A notice of privacy practices is exactly what it sounds like: a document or set of documents that provides a clear explanation of the covered entity's privacy policies in regards to Protected Health Information (PHI) as well as its the privacy practices. Under the federal Health Insurance Portability and Accountability Act (HIPAA) of 1996, all covered entities must have a notice of privacy policies in place; otherwise, they are in violation of the HIPAA Privacy Rule and could be subject to fines or other penalties.
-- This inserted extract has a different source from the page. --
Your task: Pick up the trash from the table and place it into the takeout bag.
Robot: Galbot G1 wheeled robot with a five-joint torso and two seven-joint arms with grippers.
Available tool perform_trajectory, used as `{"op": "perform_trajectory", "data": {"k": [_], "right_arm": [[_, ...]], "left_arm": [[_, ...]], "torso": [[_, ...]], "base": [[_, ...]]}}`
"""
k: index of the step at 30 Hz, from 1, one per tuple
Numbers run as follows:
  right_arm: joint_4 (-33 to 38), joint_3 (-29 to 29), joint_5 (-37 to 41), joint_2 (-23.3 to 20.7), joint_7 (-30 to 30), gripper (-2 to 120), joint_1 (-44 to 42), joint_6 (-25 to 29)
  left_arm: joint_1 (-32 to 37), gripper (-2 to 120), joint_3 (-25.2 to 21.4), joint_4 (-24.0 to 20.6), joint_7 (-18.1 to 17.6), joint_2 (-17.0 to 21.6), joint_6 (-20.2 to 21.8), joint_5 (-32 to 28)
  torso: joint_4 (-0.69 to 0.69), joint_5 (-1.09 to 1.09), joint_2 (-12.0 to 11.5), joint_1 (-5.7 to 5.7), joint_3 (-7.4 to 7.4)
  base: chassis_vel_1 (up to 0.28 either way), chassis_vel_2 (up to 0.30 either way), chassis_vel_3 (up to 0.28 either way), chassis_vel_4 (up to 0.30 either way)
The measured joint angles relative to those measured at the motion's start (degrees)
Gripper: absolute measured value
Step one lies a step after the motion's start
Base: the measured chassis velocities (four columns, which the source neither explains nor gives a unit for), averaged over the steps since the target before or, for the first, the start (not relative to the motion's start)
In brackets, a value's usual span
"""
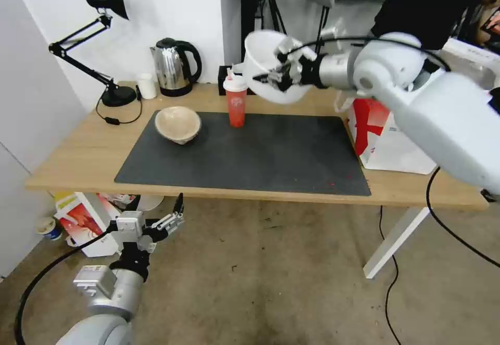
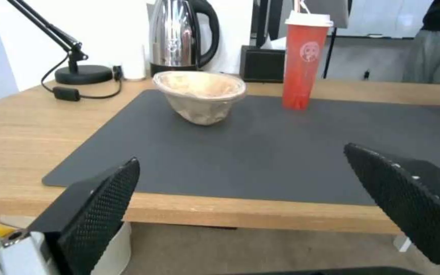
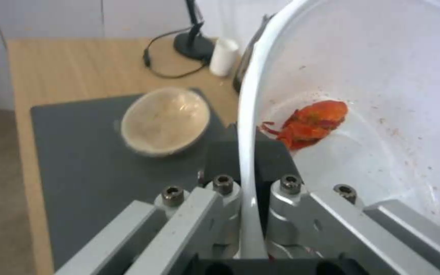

So, what's the purpose of a notice of privacy practices? Aside from remaining compliant with federal laws, it's intended to provide healthcare patients and customers with essential rights regarding their privacy. All health insurance providers, healthcare facilities and covered entities must create a notice of privacy policies to inform their patients and customers about their privacy rights. This notice focuses on the individual rights of patients and customers in regards to their privacy. Without such a notice, many people wouldn't know how their personally identifiable information is being used.
A typical notice of privacy practices must contain the following information:
- The way in which the covered entity may use and disclose the Protected Health Information (PHI) of patients.
- The patients rights in regards to the PHI and how the patient may exercise these rights. This includes but is not limited to how the patient may issue a formal complaint about the covered entity.
- The covered entity's local responsibilities in regards to PHI, including a statement to maintain the privacy of PHI as mandated by HIPAA.
- The contact information for a person or persons whom patients can contact for more information about the covered entity's privacy policies.
There are several different formats available for creating a notice of privacy policies, one of which involves traditional paper-based models. This is often done using either a booklet, a layered notice with a summary of the covered entity’s privacy policies, or a full-page presentation. A second option, however, involves the use of digital notices. There are dozens of tools and software available to create such notices.
Also, notice of privacy practices and policies must be updated on a regular basis to ensure compliance with all existing and new HIPAA laws.